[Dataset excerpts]
━━━━━━━━
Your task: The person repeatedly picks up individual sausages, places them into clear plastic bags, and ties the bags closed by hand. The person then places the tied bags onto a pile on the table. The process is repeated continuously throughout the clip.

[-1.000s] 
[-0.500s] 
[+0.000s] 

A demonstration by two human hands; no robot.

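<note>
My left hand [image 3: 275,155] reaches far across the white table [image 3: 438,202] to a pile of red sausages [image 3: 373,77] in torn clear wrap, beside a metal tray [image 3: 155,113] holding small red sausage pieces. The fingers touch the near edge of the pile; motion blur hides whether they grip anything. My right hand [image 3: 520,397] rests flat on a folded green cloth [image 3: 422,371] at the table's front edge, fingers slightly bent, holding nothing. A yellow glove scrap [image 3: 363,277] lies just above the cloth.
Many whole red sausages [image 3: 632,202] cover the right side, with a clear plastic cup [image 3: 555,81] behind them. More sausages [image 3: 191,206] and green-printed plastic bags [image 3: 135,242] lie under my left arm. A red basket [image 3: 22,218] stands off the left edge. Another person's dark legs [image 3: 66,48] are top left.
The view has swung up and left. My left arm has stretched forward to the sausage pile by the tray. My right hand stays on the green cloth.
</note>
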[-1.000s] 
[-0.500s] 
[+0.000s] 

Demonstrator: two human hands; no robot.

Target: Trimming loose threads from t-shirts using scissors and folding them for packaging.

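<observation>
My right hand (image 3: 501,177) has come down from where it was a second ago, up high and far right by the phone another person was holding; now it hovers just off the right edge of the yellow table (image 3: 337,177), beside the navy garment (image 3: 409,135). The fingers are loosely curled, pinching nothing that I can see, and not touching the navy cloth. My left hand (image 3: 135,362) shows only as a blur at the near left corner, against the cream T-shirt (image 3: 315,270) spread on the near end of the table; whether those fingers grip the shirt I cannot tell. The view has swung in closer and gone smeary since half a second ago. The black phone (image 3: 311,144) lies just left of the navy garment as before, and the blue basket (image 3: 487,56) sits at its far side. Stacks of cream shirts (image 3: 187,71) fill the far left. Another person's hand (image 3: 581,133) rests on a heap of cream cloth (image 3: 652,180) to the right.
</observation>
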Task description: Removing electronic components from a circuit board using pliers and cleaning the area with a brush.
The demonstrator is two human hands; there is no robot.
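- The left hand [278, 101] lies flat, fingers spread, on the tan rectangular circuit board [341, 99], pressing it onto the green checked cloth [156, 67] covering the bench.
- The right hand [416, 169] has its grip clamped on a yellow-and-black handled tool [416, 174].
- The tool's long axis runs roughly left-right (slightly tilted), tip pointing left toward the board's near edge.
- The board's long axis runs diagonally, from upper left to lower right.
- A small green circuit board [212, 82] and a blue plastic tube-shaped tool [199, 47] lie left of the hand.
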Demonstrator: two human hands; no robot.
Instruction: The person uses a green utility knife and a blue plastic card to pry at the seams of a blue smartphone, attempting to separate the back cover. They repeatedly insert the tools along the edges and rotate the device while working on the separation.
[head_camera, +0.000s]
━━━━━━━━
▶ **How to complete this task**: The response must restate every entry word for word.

▶ **The answer**:
Your task: The person repeatedly picks up individual sausages, places them into clear plastic bags, and ties the bags closed by hand. The person then places the tied bags onto a pile on the table. The process is repeated continuously throughout the clip.

[-1.000s] 
[-0.500s] 
[+0.000s] 

A demonstration by two human hands; no robot.

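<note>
My left hand [image 3: 275,155] reaches far across the white table [image 3: 438,202] to a pile of red sausages [image 3: 373,77] in torn clear wrap, beside a metal tray [image 3: 155,113] holding small red sausage pieces. The fingers touch the near edge of the pile; motion blur hides whether they grip anything. My right hand [image 3: 520,397] rests flat on a folded green cloth [image 3: 422,371] at the table's front edge, fingers slightly bent, holding nothing. A yellow glove scrap [image 3: 363,277] lies just above the cloth.
Many whole red sausages [image 3: 632,202] cover the right side, with a clear plastic cup [image 3: 555,81] behind them. More sausages [image 3: 191,206] and green-printed plastic bags [image 3: 135,242] lie under my left arm. A red basket [image 3: 22,218] stands off the left edge. Another person's dark legs [image 3: 66,48] are top left.
The view has swung up and left. My left arm has stretched forward to the sausage pile by the tray. My right hand stays on the green cloth.
</note>
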[-1.000s] 
[-0.500s] 
[+0.000s] 

Demonstrator: two human hands; no robot.

Target: Trimming loose threads from t-shirts using scissors and folding them for packaging.

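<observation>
My right hand (image 3: 501,177) has come down from where it was a second ago, up high and far right by the phone another person was holding; now it hovers just off the right edge of the yellow table (image 3: 337,177), beside the navy garment (image 3: 409,135). The fingers are loosely curled, pinching nothing that I can see, and not touching the navy cloth. My left hand (image 3: 135,362) shows only as a blur at the near left corner, against the cream T-shirt (image 3: 315,270) spread on the near end of the table; whether those fingers grip the shirt I cannot tell. The view has swung in closer and gone smeary since half a second ago. The black phone (image 3: 311,144) lies just left of the navy garment as before, and the blue basket (image 3: 487,56) sits at its far side. Stacks of cream shirts (image 3: 187,71) fill the far left. Another person's hand (image 3: 581,133) rests on a heap of cream cloth (image 3: 652,180) to the right.
</observation>
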Task description: Removing electronic components from a circuit board using pliers and cleaning the area with a brush.
The demonstrator is two human hands; there is no robot.
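- The left hand [278, 101] lies flat, fingers spread, on the tan rectangular circuit board [341, 99], pressing it onto the green checked cloth [156, 67] covering the bench.
- The right hand [416, 169] has its grip clamped on a yellow-and-black handled tool [416, 174].
- The tool's long axis runs roughly left-right (slightly tilted), tip pointing left toward the board's near edge.
- The board's long axis runs diagonally, from upper left to lower right.
- A small green circuit board [212, 82] and a blue plastic tube-shaped tool [199, 47] lie left of the hand.
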Demonstrator: two human hands; no robot.
Instruction: The person uses a green utility knife and a blue plastic card to pry at the seams of a blue smartphone, attempting to separate the back cover. They repeatedly insert the tools along the edges and rotate the device while working on the separation.
[head_camera, +0.000s]

Nothing else is required for this exercise.